Bennett and his allies (the plaintiffs
in the original complaint)
answered the counterclaims a
month later, switching criticism back
to the Dissident Five by charging
that they "have engaged in a pattern
of behavior which is detrimental to
DAN ... and which has been undertaken
solely for their personal benefit."
The defendants, according to Bennett and his fellow plaintiffs,
also engaged in "a pattern of
conduct which constitutes an
abuse of their discretion and/or
authority as members of the
board."
Quite a hissing contest in this
organization that we divers fund.
After failing to get the injunction
against them lifted, the
defendants' counterclaims
against Bennett and his co-plaintiffs
went nowhere. So the paper
shuffling stopped and the dispute
moved to mediation behind
closed doors. On September 7,
2002, both sides agreed to
voluntarily dismiss all claims and
counterclaims. Bennett agreed
to resign, effective June 30, 2003.
Today, Peter Bennett and
Alessandro Marroni are still on
DAN's board, which is now controlled
by the Dissident Five. Dan
Orr remains as COO, but Chris
Bennett has left to form his own
company, Medic First Aid in
Tacoma, Wash. DAN's staff had
been left in the dark about
Bennett's future until just after
the November 2002 board meeting,
when they met with the
directors and were assured that
Bennett will stay in the headquarters
building that bears his name
until his official retirement,
squelching rumors that their boss
might be ousted sooner than
June.
The squabble drained DAN's
resources, both personal and
financial. In 2001, DAN shelled
out $95,123 in legal fees for management
and general services,
compared with $28,775 the previous
year, according to their IRS
filing.

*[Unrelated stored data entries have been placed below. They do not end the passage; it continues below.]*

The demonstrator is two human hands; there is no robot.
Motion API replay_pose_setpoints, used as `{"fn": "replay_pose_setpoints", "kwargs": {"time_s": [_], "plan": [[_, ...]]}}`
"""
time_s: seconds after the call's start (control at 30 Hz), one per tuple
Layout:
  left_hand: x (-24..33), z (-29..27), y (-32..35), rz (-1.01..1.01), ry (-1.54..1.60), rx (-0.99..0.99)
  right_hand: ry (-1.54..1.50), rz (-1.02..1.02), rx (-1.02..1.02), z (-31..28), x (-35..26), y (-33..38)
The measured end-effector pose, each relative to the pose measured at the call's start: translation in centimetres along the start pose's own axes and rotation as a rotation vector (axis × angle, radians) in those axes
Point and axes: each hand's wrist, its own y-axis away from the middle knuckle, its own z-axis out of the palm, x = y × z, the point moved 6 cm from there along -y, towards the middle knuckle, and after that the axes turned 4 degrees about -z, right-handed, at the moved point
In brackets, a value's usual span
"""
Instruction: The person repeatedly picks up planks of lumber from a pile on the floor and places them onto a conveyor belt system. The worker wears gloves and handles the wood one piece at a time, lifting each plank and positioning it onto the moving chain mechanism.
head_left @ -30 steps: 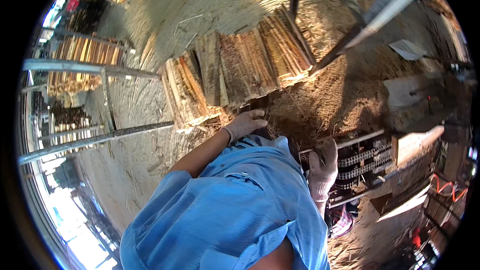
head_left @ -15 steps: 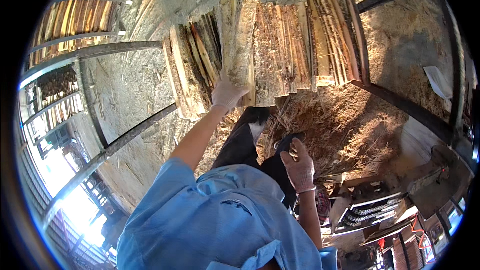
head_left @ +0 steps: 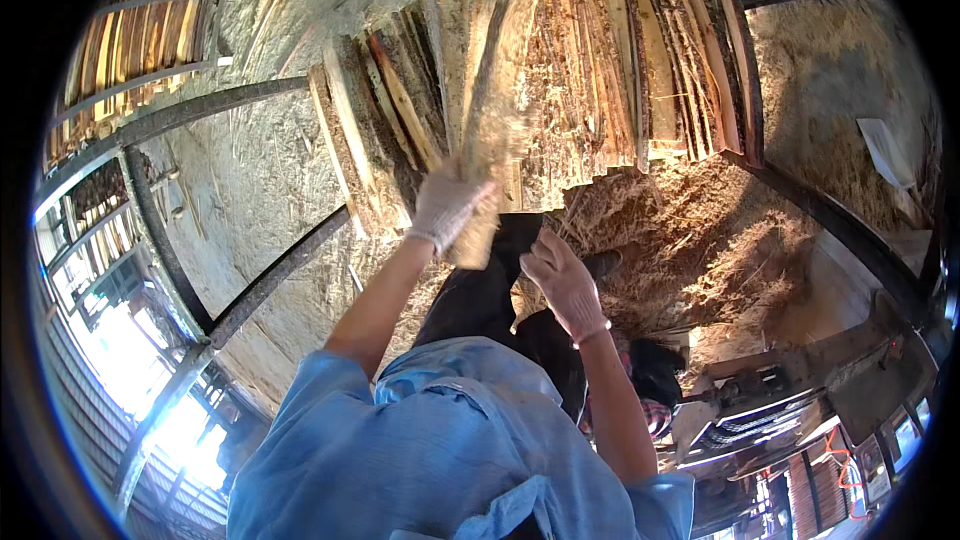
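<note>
Wooden plank (head_left: 495, 130) at twelve o'clock, taking the wearer's chest as the dial's centre — what has hold of it?

The left hand (head_left: 450, 208), gloved, is clamped around its near end, just past the row of boards (head_left: 590, 80). The row fans across from eleven to one.

And the right hand (head_left: 568, 290)?

Near one o'clock, below the row's front edge. Its fingers look loosely curled, with nothing visible in them; I can't tell whether the tips meet.

So how far along is it?

Early, I'd judge. The grip is made, and the plank's near end juts past its neighbours towards the wearer. Its far part lies over the row, and the blur hides whether it touches the boards beneath.

What's left, then?

That one plank isn't clear yet, and plenty of boards lie side by side around it — darker ones towards eleven, more towards one. None of those is held.
</note>
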Motion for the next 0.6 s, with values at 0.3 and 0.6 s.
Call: {"fn": "replay_pose_setpoints", "kwargs": {"time_s": [0.3,0.6], "plan": [[-4.9,3.9,1.4,0.010,0.404,-0.168,-0.413,0.019,0.091,-2.8,-3.4,3.2],[-9.4,4.4,2.0,-0.007,0.102,-0.191,-0.472,0.021,0.157,-11.4,1.5,11.8]]}}
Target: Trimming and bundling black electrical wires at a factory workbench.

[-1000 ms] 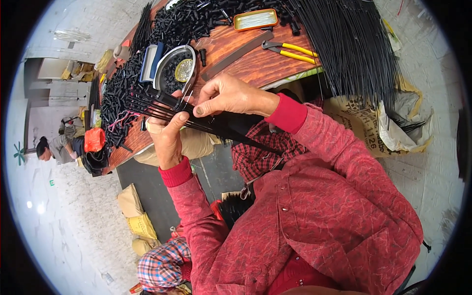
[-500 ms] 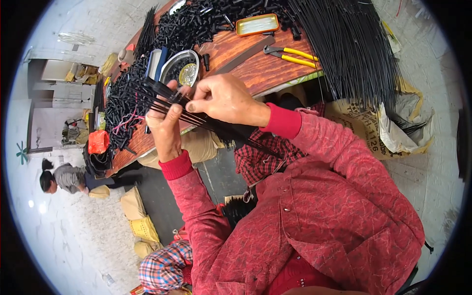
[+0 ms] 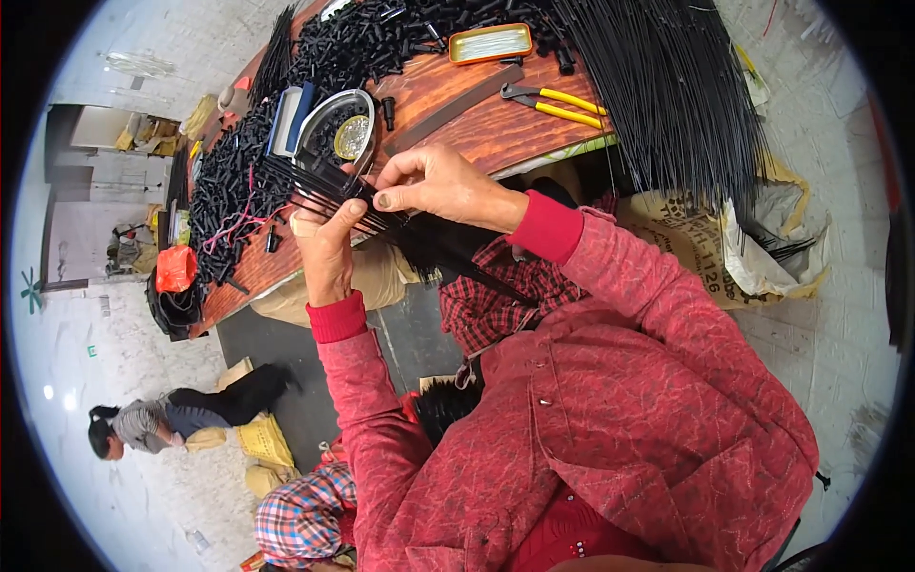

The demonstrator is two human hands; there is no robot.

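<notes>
My left hand (image 3: 329,243) is closed around a bundle of thin black rods (image 3: 310,186) above the table's near edge. The rods fan out past its fingers to the upper left, and their other ends slope down to the right toward my lap. My right hand (image 3: 453,191) is against the bundle, thumb and forefinger pinched together. What is between those fingertips is too small to make out. Just beyond the hands is an oval metal dish (image 3: 367,100) with small black pieces and a round yellowish tin (image 3: 352,137) inside.
Piles of short black tubes (image 3: 224,181) cover the wooden table (image 3: 457,124). Yellow-handled pliers (image 3: 553,103), a dark flat bar (image 3: 457,107) and an orange-rimmed tin (image 3: 490,44) lie beyond. A mass of long black rods (image 3: 658,105) hangs over the right edge. Another person (image 3: 152,424) is at far left.
The table and its things have shifted slightly left and up in view. My right fingers have opened a little in shape but remain at the bundle. The other person has moved down the view.
</notes>
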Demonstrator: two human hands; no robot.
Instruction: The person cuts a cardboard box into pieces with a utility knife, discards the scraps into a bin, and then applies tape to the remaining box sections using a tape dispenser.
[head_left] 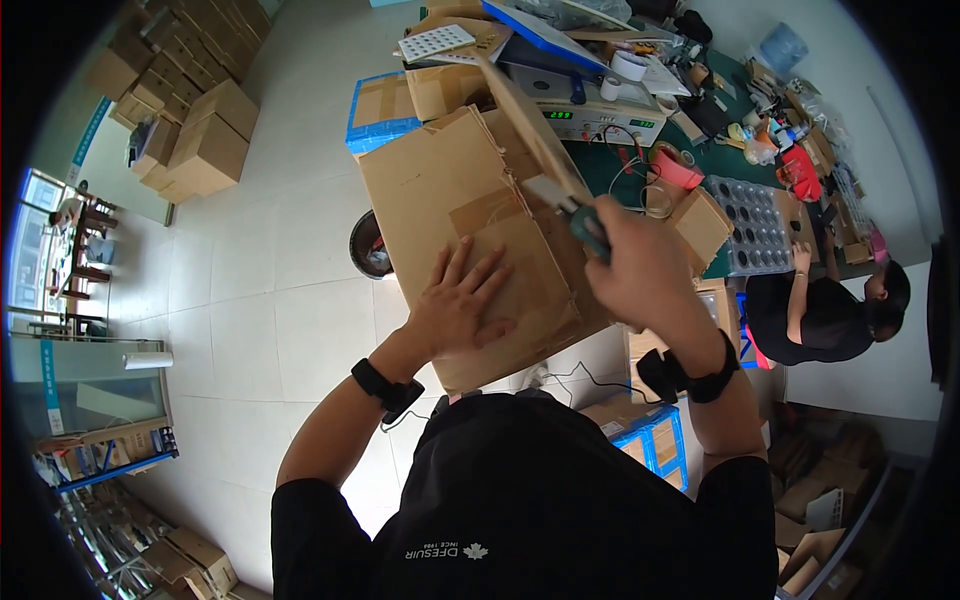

No doubt some of the
increase was due to the board's
internecine warfare.
Furthermore, DAN leadership
has refused to disclose Peter
Bennett's retirement package,
although it is funded in part by voluntary
donations from people who expect the money to go for better
services, not to provide a financial
gift for Bennett's retirment.
To see how a nonprofit expert
and watchdog would view the
Golden Parachute, we contacted
Bob Bothwell, the founder of the
National Committee for
Responsive Philanthropy, and
explained DAN's refusal to disclose
the deal. He said, "It's reprehensible,
unconscionable, possibly
illegal, and certainly hugely
inappropriate for the board of
directors not to deal openly with
the organization's membership
about this situation. If the deal cannot stand daylight, it probably
smells bad."
Finally, we should note that all
the claims we have cited appear
in legal documents and we can't
be certain whether they are legitimate
and supported, or just internal
bickering.
Nevertheless, the new board
wants to build a better DAN and
it is now recruiting a replacement
for Dr. Bennett. In doing so, it
should keep in mind that DAN
has a fiduciary responsibility to its
donors. Some of these claims are
serious, and ought to be
addressed openly. To the extent that they are true, the board needs
to assure its donors that it has full
control of the finances and they will
be managed properly.
Furthermore, it should disclose
the terms of Peter Bennett's
"Golden Parachute." It should
explain why they believe it is appropriate
-- or necessary -- to make
such a payment, recognizing that
they have already paid Bennett well
for his work and contributed to a
retirement plan. Not only will this
ensure that the new President
doesn't join DAN under a cloud, but
also it will ensure donors that the
can trust the organization in such a
way to continue to support it.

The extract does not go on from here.